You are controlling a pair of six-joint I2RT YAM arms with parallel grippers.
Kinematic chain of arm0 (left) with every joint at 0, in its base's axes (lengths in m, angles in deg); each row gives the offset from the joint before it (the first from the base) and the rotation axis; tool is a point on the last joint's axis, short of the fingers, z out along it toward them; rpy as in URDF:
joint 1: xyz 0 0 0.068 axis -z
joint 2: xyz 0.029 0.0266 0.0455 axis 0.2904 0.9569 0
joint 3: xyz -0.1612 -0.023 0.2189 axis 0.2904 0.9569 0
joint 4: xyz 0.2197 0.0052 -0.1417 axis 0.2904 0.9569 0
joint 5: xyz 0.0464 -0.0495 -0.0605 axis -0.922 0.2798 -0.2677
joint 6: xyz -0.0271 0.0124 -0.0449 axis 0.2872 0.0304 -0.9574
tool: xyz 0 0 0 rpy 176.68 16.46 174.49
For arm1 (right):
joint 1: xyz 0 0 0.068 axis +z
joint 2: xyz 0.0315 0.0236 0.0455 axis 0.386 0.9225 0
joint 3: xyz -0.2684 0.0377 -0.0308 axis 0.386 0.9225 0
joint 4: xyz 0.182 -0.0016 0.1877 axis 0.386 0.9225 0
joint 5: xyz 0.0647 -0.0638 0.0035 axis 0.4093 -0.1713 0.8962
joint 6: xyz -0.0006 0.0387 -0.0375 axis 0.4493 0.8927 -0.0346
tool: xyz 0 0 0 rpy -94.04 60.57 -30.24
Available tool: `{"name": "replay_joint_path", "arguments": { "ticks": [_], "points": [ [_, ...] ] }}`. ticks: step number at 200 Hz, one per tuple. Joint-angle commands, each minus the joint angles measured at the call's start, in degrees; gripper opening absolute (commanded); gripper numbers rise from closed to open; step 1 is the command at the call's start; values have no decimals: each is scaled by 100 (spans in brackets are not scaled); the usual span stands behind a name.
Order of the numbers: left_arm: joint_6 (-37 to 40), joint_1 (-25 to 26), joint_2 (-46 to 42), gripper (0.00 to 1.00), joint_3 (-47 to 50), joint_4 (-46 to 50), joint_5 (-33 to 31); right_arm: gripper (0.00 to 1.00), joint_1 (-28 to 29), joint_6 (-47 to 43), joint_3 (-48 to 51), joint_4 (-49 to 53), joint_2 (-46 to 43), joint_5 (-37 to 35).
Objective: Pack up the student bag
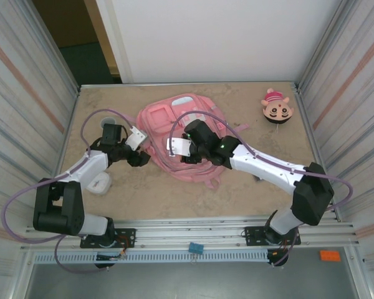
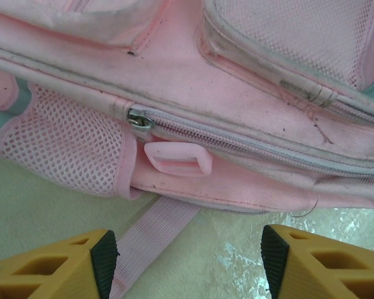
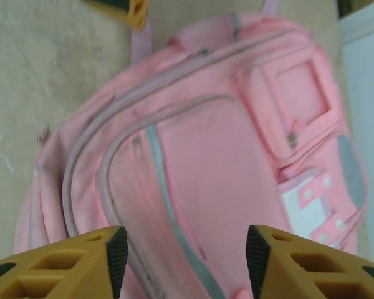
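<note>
Found left pincer [image 2: 188, 255] spread wide, empty, at 9 o'clock of the student bag [image 1: 168, 118], flat on the table [image 1: 174, 193], its zip [image 2: 237, 146] seemingly closed; found right pincer [image 3: 187, 255] likewise wide, empty, over it; judged packing hardly begun, with plush [image 1: 277, 107] lying outside at 2 o'clock

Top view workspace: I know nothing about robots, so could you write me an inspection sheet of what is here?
Surface: mottled tan table.
Job's things: student bag lying flat mid-table; its zip is shut where the left wrist view shows it.
Clutter: cartoon plush in the far right corner; white object by the left arm.
Grippers: left gripper open, at the bag's side; right gripper open above its front.
Cables: purple cable looping along each arm.
Surroundings: corrugated walls at both sides, white panel behind.
</note>
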Motion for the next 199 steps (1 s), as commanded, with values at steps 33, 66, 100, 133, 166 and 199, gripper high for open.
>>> {"name": "replay_joint_path", "arguments": {
  "ticks": [33, 66, 100, 133, 166, 199],
  "points": [
    [60, -36, -355, 70, 186, 64, 434, 63, -548, -1049, 575, -26, 310, 1075],
    [28, -36, -445, 71, 300, 35, 491, 63, -766, -1241, 583, -164, 444, 1231],
    [27, -31, -385, 71, 290, 45, 716, 62, -824, -1386, 559, -369, 684, 1256],
    [33, -30, -380, 72, 292, 46, 659, 61, -868, -1478, 447, -513, 969, 1150],
    [60, -37, -400, 72, 326, 35, 533, 46, -935, -1446, 390, -836, 1189, 1050],
    [113, -38, -418, 72, 349, 32, 479, 10, -921, -1447, 390, -928, 943, 975]
  ]
}}
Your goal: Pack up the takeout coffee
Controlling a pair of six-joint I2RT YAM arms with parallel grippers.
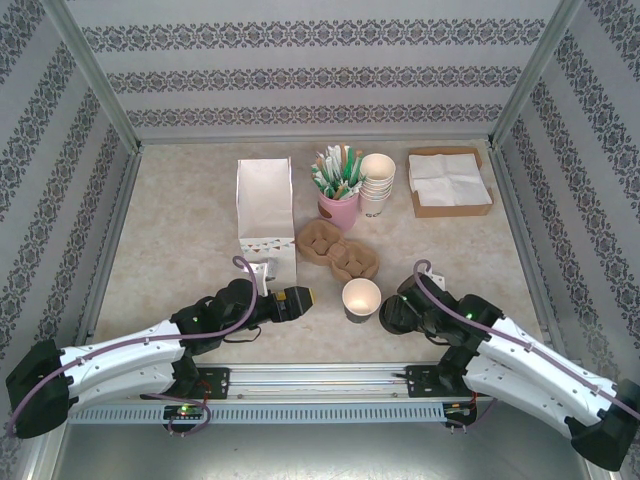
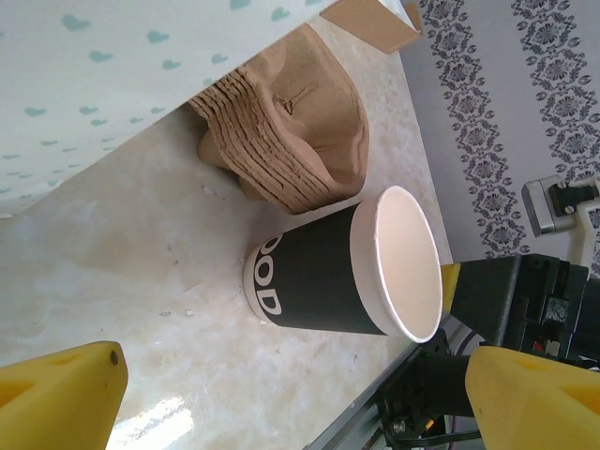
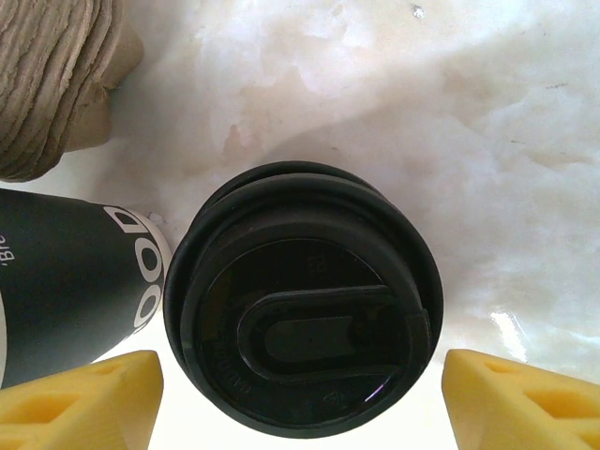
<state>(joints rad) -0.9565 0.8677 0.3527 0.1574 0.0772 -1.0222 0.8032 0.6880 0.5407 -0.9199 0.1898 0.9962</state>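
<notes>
Marbled surface (image 1: 180, 230) is carrying the open coffee cup (image 1: 361, 298) upright near my bases, with the black lid (image 3: 302, 323) lying just beside it. My right claw (image 3: 300, 389) is straddling that lid, spread and not touching it, likely ready for capping. My left claw (image 1: 300, 297) is hovering spread, facing the cup.

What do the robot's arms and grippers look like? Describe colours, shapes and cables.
The left arm and right arm have white, rounded shells with black joints and bases. A thin purple cable runs along each. The left gripper and right gripper are black with blocky yellow fingers. Green lights glow on the right arm.
</notes>
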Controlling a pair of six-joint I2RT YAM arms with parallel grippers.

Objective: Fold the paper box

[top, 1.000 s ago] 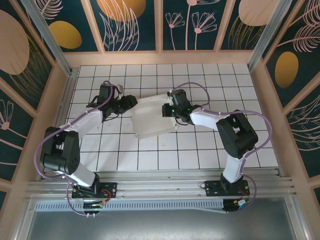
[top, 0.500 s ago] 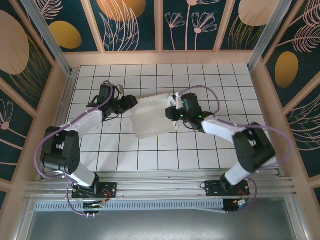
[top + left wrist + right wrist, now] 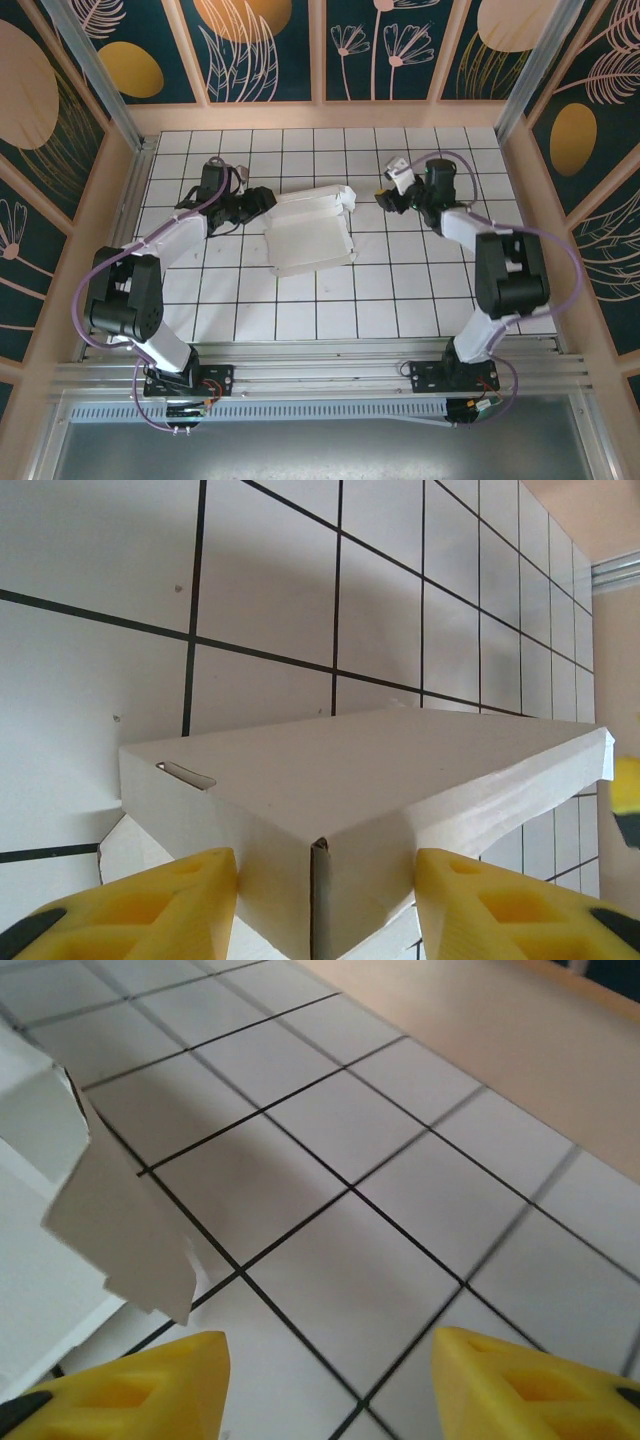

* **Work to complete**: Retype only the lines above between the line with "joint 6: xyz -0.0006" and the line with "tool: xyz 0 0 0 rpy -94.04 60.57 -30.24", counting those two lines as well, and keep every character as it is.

* **Answer below**:
joint 6: xyz -0.0006 0.0387 -0.0375 axis 0.4493 0.8927 -0.0346
tool: xyz 0 0 0 rpy -94.04 60.57 -30.24

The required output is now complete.